It was still my early years in New York and I was a notorious night owl.  I could and would often be out at any given time at night as I worked late and would then hit the after hours and secret meeting places with my friends.  It was on these nocturnal jaunts that I first noticed Willa.  I would see her only in the dead of night and always alone on what appeared to be a routine, orbital path up and down the cement, paved trails that traversed the island.  She would frown slightly as she sauntered by me,  as if her nightly mission had been invaded by an unwelcome alien.

Was she wandering the neighborhood as a sentinel?... or was she merely searching for something that she would ultimately never find in this life? 

  She reminded me of a street urchin version of the legendary lamplighter of old urban folklore "Wee-Willie-Winkie".  Someone whose destiny was to roam the nights alone forever.

This went on for years until I realized that this poor soul never slept, she just walked the nights away... but why?  I puzzled over it for years and still do.

I have the undying curiosity of an alley cat and I have always loved a mystery but that wasnt the only reason that I was fascinated by Willa... it was my similar driving obsession to wander after dark like her, all over... not wanting to ever go home.  I longed to be out all night with the Moon, the Stars and... the Meteors.
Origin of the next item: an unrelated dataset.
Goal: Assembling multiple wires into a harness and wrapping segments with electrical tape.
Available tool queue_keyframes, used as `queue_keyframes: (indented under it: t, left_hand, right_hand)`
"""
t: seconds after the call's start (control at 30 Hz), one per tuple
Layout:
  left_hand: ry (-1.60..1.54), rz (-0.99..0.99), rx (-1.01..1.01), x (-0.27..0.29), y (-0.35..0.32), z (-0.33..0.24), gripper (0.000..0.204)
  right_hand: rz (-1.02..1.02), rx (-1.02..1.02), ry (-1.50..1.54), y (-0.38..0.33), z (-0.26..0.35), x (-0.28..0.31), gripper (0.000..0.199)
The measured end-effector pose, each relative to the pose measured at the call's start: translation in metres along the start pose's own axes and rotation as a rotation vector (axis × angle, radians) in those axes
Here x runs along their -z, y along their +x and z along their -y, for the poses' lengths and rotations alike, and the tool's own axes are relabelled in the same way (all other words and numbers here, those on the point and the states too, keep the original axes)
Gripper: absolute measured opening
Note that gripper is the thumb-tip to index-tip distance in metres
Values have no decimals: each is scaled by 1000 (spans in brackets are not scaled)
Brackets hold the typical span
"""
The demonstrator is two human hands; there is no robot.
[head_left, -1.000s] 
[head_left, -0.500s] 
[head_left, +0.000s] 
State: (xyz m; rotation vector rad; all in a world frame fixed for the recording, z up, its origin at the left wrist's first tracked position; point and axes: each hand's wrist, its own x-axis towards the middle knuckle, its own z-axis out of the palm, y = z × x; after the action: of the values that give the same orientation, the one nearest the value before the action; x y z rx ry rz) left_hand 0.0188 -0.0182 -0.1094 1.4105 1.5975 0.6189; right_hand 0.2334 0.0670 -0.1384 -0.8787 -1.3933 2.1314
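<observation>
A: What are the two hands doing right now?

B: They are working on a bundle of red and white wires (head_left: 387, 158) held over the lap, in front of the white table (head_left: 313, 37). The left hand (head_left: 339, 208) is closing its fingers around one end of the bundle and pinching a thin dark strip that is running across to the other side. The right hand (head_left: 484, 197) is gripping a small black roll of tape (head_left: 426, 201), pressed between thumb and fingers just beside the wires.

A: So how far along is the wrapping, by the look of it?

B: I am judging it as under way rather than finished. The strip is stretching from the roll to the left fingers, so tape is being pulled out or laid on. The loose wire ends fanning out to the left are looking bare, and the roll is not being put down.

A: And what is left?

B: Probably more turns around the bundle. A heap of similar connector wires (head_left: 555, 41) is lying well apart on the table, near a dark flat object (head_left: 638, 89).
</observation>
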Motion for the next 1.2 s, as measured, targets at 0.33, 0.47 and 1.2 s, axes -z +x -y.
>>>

All rights reserved @ by Fritz Von Ludwigslust

Photo and story written by Fritz Von Ludwigslust.

November 18, 2020



"BLUE-BONNET"


 

  Oh Blue-bonnet !  Probably one of the saddest stories, that I will write about.  Blue-bonnet was another lost, wandering castaway on the island of Manhattan, that came and went like the echoe of a soft whisper in the night.  She was another unknown, yet often seen sight in the early morning hours in the city.  Blue-bonnet was also another mystery, as none of the locals knew her name or where she had come from originally.  She just appeared out of nowhere one day.  She was to the sunlit mornings, what ghosts were to the nocturnal world after dark.  Unlike the dead spirits of the night,  she was a living, breathing ghost that haunted lower Manhattan by day.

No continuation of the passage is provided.